Architettura militare

Riguardo lo studio dei castelli medievali, pur con le oggettive difficoltà di analisi e interpretazione che le situazioni di rudere e la complessità di stratificazioni storiche comportano, è tuttavia possibile tracciare alcune linee descrittive della situazione isolana.

L'osservazione dei paramenti murari rivela una varietà di pietre da taglio e un'omogeneità di tecniche paragonabili a quelle in opera negli edifici ecclesiastici dell'isola. La tipologia icnografica (relativa alla pianta) e i dettagli connessi alle esigenze militari non differiscono dagli impianti italici, toscani in particolare, né dallo schema di maggior diffusione nel continente europeo, del mastio con una o più torri maestre, arroccato sulla cima di un colle e protetto da antemurale che segue l'andamento altimetrico.

Sotto il profilo storico è possibile operare la distinzione tra fortezze erette nella prima età bizantina (VI-VII sec.), castelli d'impianto giudicale (XI-XII sec.) e altri ristrutturati o edificati dai signori genovesi e pisani dopo la caduta dei giudicati di Cagliari e Torres, poco dopo la metà del XIII secolo.

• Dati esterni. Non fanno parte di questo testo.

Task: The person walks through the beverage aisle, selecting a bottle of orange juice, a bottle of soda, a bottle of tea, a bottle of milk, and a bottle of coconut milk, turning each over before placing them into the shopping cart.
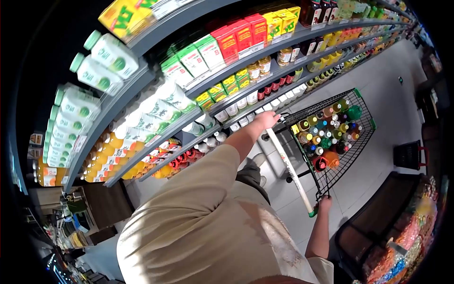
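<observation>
A shopping cart point(366, 142) with a black wire basket and green corners stands ahead of me, tilted in the wide view. My left hand point(267, 119) is closed around the upper end of its pale handle bar point(288, 165). At the other end, my right hand point(325, 203) closes on the dark frame beside the green handle cap; its fingers are partly hidden. Inside the basket several drink bottles point(331, 128) stand packed together with coloured caps. An orange-topped bottle point(332, 160) and a red-topped one point(320, 164) are nearest the handle.
Shelves point(213, 85) run along my left with cartons, jars and bottles, including white green-capped bottles point(113, 54) and orange juice bottles point(104, 151). To my right are a black basket with red handles point(410, 155) and a dark bin of colourful wrapped goods point(402, 241). Grey tiles point(383, 90) cover the floor.
</observation>
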Available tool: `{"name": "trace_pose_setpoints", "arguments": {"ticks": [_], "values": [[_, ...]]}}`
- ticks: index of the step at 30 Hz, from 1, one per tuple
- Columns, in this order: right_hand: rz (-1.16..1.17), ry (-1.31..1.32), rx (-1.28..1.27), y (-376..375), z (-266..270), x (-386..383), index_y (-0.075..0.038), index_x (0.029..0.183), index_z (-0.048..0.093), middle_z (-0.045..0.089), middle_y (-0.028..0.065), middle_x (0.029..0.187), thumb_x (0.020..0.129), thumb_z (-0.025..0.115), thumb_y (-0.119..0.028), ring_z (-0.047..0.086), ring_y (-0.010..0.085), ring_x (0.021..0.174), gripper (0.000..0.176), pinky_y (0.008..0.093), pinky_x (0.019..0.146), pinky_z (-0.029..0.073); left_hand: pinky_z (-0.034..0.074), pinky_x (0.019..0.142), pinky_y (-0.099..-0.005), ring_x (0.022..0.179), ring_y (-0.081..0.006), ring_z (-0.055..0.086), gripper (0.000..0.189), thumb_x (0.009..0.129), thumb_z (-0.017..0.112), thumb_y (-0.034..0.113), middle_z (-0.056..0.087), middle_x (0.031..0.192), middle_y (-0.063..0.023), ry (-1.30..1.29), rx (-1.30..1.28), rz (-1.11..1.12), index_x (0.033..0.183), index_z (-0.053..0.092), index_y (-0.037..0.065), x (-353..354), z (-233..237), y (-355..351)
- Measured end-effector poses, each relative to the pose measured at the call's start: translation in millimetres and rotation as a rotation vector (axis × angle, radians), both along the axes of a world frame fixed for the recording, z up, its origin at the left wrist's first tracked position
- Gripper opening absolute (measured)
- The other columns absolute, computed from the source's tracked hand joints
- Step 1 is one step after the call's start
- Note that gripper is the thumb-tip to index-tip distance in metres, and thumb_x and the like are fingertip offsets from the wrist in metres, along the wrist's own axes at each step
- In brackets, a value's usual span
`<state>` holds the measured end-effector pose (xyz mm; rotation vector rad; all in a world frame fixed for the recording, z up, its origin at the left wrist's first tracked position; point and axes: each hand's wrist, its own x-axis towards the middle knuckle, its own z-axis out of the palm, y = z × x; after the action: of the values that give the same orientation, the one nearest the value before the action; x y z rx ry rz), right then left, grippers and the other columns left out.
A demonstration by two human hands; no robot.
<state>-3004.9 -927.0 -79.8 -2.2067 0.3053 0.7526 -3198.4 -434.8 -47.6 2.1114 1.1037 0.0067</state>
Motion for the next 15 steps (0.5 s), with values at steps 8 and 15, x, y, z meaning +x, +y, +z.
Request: {"name": "trace_pose_setpoints", "arguments": {"ticks": [8,15], "values": [[0.037,0.026,0.002,-34.7,-17.4,-86.5,-0.006,0.106,0.048,0.051,0.0118,0.067,0.098,0.041,-0.021,0.05,0.0242,0.039,0.018,0.0425,0.032,0.044,0.047,0.099,-0.0435,0.114,-0.0339,0.061,0.058,0.098,0.042,0.058,0.066,0.12,-0.0159,0.052,-0.01,0.003,0.113,0.068,0.008,-96.5,-5.5,-31.9],[0.062,-0.032,-0.036,-64.6,-58.0,-166.4,-0.004,0.111,0.049,0.055,0.0133,0.073,0.097,0.042,-0.022,0.05,0.0259,0.037,0.023,0.0428,0.031,0.044,0.047,0.101,-0.0461,0.118,-0.0356,0.059,0.053,0.098,0.044,0.054,0.065,0.125,-0.0145,0.072,-0.077,0.029,0.115,0.068,0.011,-192.6,10.1,-57.7]]}}
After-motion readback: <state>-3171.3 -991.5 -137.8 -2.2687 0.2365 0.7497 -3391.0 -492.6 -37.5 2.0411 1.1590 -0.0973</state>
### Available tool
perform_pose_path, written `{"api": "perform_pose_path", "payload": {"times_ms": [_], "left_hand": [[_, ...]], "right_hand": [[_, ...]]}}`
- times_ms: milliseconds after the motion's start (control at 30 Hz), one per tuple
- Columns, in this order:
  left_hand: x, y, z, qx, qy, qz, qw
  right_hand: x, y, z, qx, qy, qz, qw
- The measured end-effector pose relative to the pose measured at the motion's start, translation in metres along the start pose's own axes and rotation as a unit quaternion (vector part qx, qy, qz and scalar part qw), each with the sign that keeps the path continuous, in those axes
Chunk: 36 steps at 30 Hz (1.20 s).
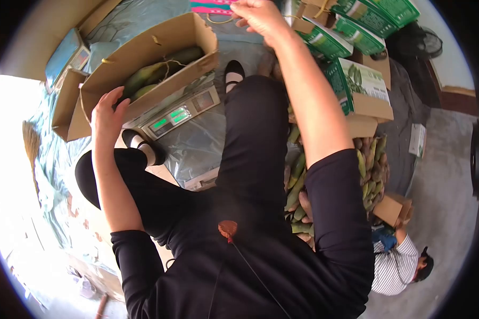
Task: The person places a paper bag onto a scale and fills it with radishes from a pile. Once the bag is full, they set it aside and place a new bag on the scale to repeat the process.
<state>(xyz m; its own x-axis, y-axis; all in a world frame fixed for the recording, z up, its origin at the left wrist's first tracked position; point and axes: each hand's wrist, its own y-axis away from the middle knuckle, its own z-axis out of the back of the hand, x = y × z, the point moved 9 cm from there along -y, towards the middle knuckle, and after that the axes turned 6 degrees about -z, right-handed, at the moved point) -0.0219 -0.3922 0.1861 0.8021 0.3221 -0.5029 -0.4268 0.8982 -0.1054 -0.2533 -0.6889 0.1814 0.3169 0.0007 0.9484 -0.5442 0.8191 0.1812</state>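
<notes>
Left hand (109,114): fingers loosely spread at the rim of an open brown cardboard box (143,44); contact is unclear. Long green produce (143,77) lies inside, and the box sits over a silver digital scale (200,102) whose green-lit digits are too blurred to read. Right hand (258,18): pinching a thin pink-and-teal patterned piece (210,7), which seems to call for a light grip. Green-and-white printed cartons (368,80) show leaf-like artwork and illegible writing.

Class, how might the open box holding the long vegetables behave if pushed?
The box would probably keep its shape, though its thin cardboard walls could bow. It may feel fairly heavy, given the thick vegetables inside. Their rounded shapes suggest they might roll and shift its balance.
</notes>
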Motion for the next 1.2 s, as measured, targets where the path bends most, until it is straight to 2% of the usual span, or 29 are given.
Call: {"api": "perform_pose_path", "payload": {"times_ms": [33, 100, 133, 200, 267, 300, 367, 400, 467, 500, 533, 600, 700, 833, 900, 1000, 1033, 1100, 1133, 1200], "left_hand": [[0.001, 0.0, -0.001, 0.0, 0.011, 0.001, 1.0], [-0.003, -0.001, 0.0, 0.004, 0.009, -0.001, 1.0], [-0.004, -0.001, 0.0, 0.01, 0.009, 0.007, 1.0], [-0.008, -0.001, 0.0, 0.013, 0.01, 0.012, 1.0], [-0.007, -0.001, -0.003, 0.018, 0.009, 0.019, 1.0], [-0.007, -0.002, -0.005, 0.022, 0.009, 0.016, 1.0], [-0.004, -0.002, -0.01, 0.027, 0.01, 0.011, 1.0], [-0.004, -0.002, -0.012, 0.032, 0.01, 0.008, 0.999], [-0.001, -0.003, -0.013, 0.041, -0.005, 0.032, 0.999], [-0.002, -0.003, -0.014, 0.042, -0.006, 0.028, 0.999], [-0.002, -0.003, -0.015, 0.042, -0.009, 0.028, 0.999], [-0.003, -0.003, -0.016, 0.043, -0.014, 0.026, 0.999], [-0.004, -0.002, -0.019, 0.06, -0.033, 0.027, 0.997], [0.006, -0.001, -0.024, 0.072, -0.015, 0.03, 0.997], [0.01, -0.002, -0.025, 0.072, -0.01, 0.044, 0.996], [0.019, -0.002, -0.03, 0.08, 0.01, 0.053, 0.995], [0.019, -0.002, -0.03, 0.079, 0.007, 0.059, 0.995], [0.018, -0.001, -0.031, 0.082, 0.009, 0.066, 0.994], [0.02, -0.001, -0.031, 0.076, 0.019, 0.061, 0.995], [0.018, -0.002, -0.027, 0.065, 0.027, 0.058, 0.996]], "right_hand": [[-0.002, 0.001, 0.015, 0.013, -0.016, 0.028, 0.999], [-0.02, 0.017, 0.057, -0.016, 0.009, -0.025, 1.0], [-0.016, 0.038, 0.077, -0.069, 0.134, -0.005, 0.989], [-0.046, 0.066, 0.105, -0.085, 0.127, -0.051, 0.987], [-0.103, 0.088, 0.128, -0.073, 0.135, -0.122, 0.981], [-0.124, 0.108, 0.139, -0.141, 0.094, -0.119, 0.978], [-0.2, 0.139, 0.153, -0.151, 0.145, -0.147, 0.967], [-0.235, 0.159, 0.156, -0.164, 0.208, -0.143, 0.954], [-0.298, 0.212, 0.146, -0.154, 0.22, -0.236, 0.934], [-0.319, 0.247, 0.13, -0.15, 0.076, -0.348, 0.922], [-0.331, 0.267, 0.123, -0.153, 0.073, -0.349, 0.922], [-0.399, 0.316, 0.096, -0.072, 0.07, -0.481, 0.871], [-0.431, 0.357, 0.068, -0.115, 0.003, -0.532, 0.839], [-0.438, 0.363, 0.032, -0.149, -0.053, -0.504, 0.849], [-0.448, 0.361, 0.008, -0.087, -0.039, -0.504, 0.858], [-0.451, 0.365, 0.0, -0.088, -0.007, -0.479, 0.873], [-0.467, 0.371, 0.0, -0.091, -0.009, -0.482, 0.871], [-0.495, 0.371, 0.018, -0.106, 0.125, -0.37, 0.915], [-0.501, 0.376, 0.028, -0.108, 0.124, -0.371, 0.914], [-0.512, 0.383, 0.052, -0.169, 0.107, -0.396, 0.896]]}}
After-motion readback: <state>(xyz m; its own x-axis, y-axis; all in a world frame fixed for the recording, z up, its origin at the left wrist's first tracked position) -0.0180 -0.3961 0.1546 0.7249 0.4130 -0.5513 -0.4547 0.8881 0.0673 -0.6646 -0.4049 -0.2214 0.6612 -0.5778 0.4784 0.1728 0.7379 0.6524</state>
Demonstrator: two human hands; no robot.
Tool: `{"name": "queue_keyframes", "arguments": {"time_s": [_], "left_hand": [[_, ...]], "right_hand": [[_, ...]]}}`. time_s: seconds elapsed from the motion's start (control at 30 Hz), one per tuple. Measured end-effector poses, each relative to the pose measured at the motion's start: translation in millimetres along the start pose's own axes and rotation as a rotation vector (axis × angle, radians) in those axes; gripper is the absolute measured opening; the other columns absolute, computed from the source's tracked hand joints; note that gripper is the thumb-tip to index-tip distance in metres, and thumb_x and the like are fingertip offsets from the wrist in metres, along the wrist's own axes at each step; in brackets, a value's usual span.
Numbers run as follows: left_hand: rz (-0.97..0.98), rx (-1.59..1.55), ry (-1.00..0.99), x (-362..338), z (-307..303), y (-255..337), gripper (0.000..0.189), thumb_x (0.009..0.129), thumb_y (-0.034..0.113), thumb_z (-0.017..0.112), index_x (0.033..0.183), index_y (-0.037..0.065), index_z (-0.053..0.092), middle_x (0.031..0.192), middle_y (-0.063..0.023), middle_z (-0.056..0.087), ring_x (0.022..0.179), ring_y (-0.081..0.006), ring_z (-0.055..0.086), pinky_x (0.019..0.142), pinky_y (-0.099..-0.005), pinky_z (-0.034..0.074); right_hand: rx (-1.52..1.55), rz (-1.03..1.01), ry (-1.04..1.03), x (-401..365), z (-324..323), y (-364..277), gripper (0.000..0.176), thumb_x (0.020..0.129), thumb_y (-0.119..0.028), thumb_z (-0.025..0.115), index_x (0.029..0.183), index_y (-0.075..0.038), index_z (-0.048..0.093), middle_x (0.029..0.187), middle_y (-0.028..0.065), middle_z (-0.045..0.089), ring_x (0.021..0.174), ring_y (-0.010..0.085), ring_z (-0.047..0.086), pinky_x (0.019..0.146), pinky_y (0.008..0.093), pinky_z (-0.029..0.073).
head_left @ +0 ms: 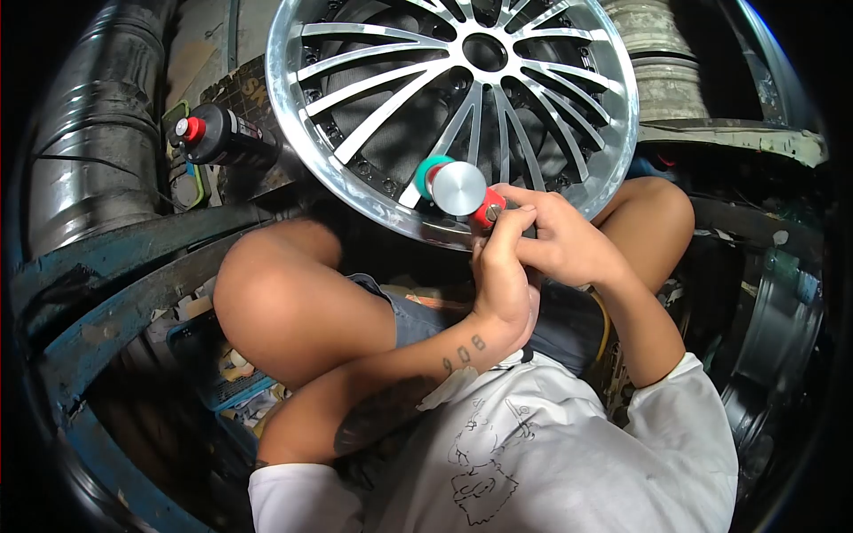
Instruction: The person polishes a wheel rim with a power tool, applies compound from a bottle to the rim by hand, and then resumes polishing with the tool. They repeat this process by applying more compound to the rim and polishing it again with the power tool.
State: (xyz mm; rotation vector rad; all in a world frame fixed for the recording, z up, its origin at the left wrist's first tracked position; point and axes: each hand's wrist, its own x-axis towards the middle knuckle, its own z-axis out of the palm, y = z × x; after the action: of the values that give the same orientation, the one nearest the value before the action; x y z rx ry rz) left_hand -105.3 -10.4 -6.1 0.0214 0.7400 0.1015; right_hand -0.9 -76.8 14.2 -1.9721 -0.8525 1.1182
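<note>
Head view shows the fingers (514, 222) of both hands pressed together in a pinch on the red body of a small tool (458, 188), which carries a round silver disc facing the camera and a teal part behind it; the left hand (499, 284) comes up from below with thumb and forefinger closed on the red section, and the right hand (564, 244) wraps over it from the right, its fingertips meeting the left ones; the small tool sits just in front of the lower lip of a polished alloy wheel (391, 114), touching it or very near it, though which cannot be told from this angle; the wheel leans between the person's bare knees, its spokes fanning up and away; a thin yellow hose (607, 324) shows by the right forearm, its ends hidden; further out, a black spray can (227, 135) with a red cap lies to the left of the wheel, beside a large steel drum (89, 133); the risk, as I judge it, lies in the fingertip-only hold so close to the disc; a slip could mar the bright lip or nip a finger, and the wheel, propped only by the legs, could roll or tip if a knee shifts.
</note>
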Motion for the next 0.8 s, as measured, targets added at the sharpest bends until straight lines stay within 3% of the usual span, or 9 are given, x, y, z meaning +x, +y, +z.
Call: {"name": "queue_keyframes", "arguments": {"time_s": [0.17,0.27,0.3,0.4,0.5,0.63,0.8], "left_hand": [[0.046,0.018,-0.076,14.6,-1.4,2.4,0.045,0.096,0.02,0.063,0.139,0.012,0.054,0.126,-0.0053,0.059,0.123,-0.0155,0.058,0.107,-0.0331,0.044],[0.085,0.001,0.007,8.4,-3.9,-6.5,0.045,0.096,0.02,0.063,0.139,0.012,0.054,0.127,-0.0054,0.058,0.124,-0.0151,0.057,0.106,-0.0331,0.044],[0.104,0.025,0.011,6.4,-3.5,-6.0,0.045,0.096,0.021,0.063,0.139,0.011,0.053,0.128,-0.0057,0.057,0.124,-0.015,0.056,0.106,-0.033,0.043],[0.084,0.033,-0.058,8.8,-4.2,-1.2,0.043,0.097,0.022,0.063,0.137,0.011,0.055,0.128,-0.0051,0.057,0.124,-0.0146,0.056,0.106,-0.0331,0.043],[0.081,-0.002,-0.04,7.4,-4.9,-1.5,0.039,0.097,0.023,0.062,0.134,0.012,0.056,0.127,-0.004,0.058,0.124,-0.0137,0.056,0.106,-0.0331,0.043],[0.102,-0.011,0.005,-1.1,-3.4,-4.4,0.037,0.098,0.025,0.062,0.132,0.013,0.057,0.127,-0.0032,0.058,0.124,-0.0127,0.055,0.106,-0.0331,0.043],[0.068,0.016,-0.028,-3.0,-8.7,-3.6,0.055,0.099,0.031,0.06,0.149,0.014,0.047,0.14,-0.0041,0.052,0.134,-0.0153,0.051,0.11,-0.0343,0.041]], "right_hand": [[0.073,0.003,0.15,2.5,5.9,-4.2,0.039,0.084,-0.018,0.071,0.117,0.002,0.064,0.086,0.0144,0.069,0.066,0.015,0.059,0.06,0.0324,0.047],[-0.005,0.015,-0.027,2.5,-1.6,6.3,0.039,0.084,-0.017,0.071,0.117,0.002,0.064,0.084,0.0137,0.069,0.066,0.0143,0.058,0.06,0.0323,0.047],[-0.018,-0.053,-0.021,3.1,-0.6,6.2,0.04,0.083,-0.017,0.071,0.118,0.002,0.063,0.082,0.0136,0.068,0.066,0.0131,0.058,0.06,0.0322,0.047],[0.005,0.02,0.039,2.4,0.1,0.9,0.039,0.083,-0.016,0.071,0.116,0.002,0.063,0.082,0.0139,0.068,0.066,0.013,0.058,0.059,0.0329,0.047],[0.045,-0.046,0.031,5.6,4.0,5.4,0.039,0.083,-0.017,0.071,0.115,0.002,0.063,0.08,0.0155,0.067,0.064,0.0153,0.058,0.059,0.0342,0.047],[-0.089,0.024,-0.075,6.2,-2.9,-10.1,0.04,0.083,-0.021,0.071,0.114,0.002,0.063,0.078,0.019,0.065,0.061,0.0239,0.061,0.061,0.0371,0.049],[-0.18,-0.006,-0.131,12.3,-4.4,-17.8,0.04,0.083,-0.022,0.072,0.115,0.001,0.064,0.077,0.0211,0.065,0.061,0.0303,0.063,0.061,0.0401,0.049]]}}
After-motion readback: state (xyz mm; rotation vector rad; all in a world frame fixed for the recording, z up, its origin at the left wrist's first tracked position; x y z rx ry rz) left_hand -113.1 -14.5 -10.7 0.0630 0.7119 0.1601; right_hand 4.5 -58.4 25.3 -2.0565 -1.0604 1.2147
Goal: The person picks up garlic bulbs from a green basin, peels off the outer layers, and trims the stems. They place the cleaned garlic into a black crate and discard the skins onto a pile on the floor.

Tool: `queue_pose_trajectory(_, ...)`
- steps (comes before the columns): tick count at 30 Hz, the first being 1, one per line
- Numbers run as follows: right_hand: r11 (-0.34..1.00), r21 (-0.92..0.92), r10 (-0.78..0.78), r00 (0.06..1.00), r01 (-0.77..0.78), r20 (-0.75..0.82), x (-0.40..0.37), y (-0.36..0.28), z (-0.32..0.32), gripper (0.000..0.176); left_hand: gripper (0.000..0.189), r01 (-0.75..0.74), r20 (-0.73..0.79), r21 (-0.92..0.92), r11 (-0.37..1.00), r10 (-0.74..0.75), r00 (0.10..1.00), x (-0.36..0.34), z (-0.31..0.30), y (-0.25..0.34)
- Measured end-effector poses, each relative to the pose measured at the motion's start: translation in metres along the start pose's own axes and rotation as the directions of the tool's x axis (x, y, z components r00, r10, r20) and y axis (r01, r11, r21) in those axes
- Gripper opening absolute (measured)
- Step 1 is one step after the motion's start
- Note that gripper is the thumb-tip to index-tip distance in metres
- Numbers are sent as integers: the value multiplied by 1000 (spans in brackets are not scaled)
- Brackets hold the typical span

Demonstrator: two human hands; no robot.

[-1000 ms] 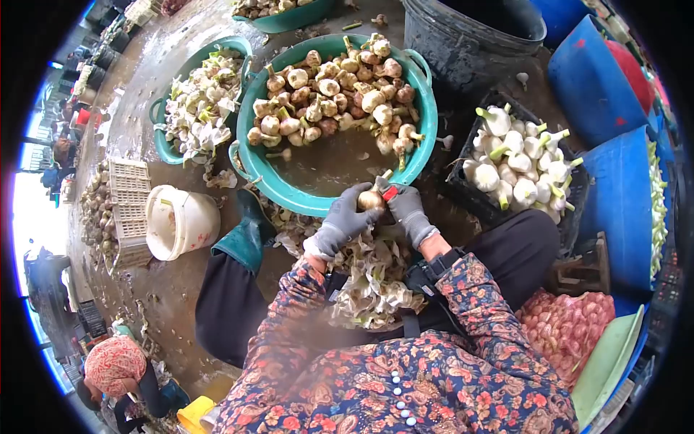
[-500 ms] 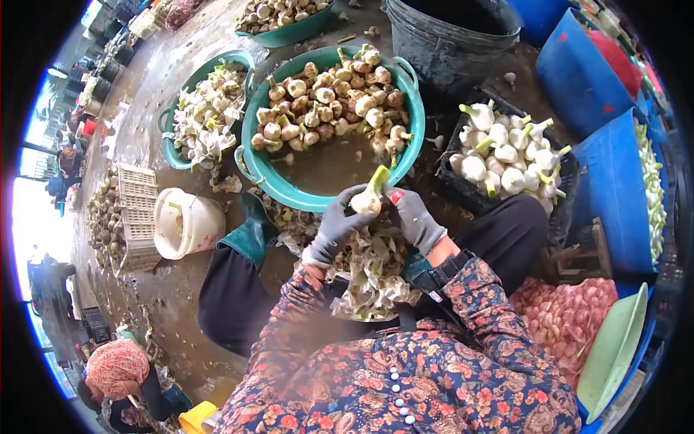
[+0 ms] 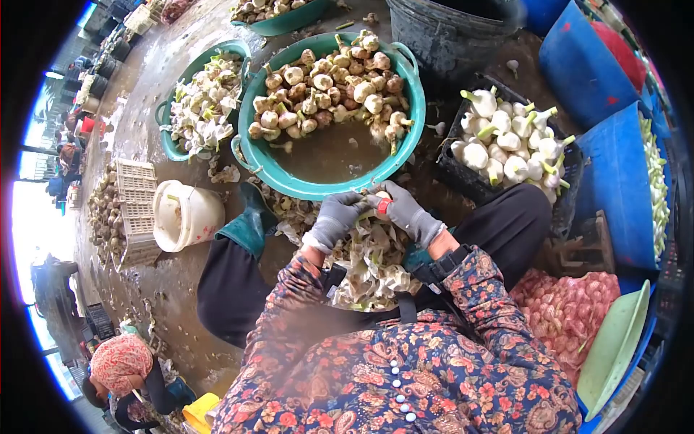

Un'ulteriore distinzione può operarsi tra fortezze della cintura costiera e altre invece collocate lungo i confini tra giudicati e, a partire dalla metà del XIII secolo, lungo quelli fra il giudicato di Arborea e le terre infeudate a famiglie di ascendenza ligure o toscana e - dal XIV - catalana. A queste sono da aggiungere le opere di fortificazione dei principali centri urbani, con una tipologia più articolata per la necessità d'intervenire su un contesto già configurato sotto il profilo edilizio.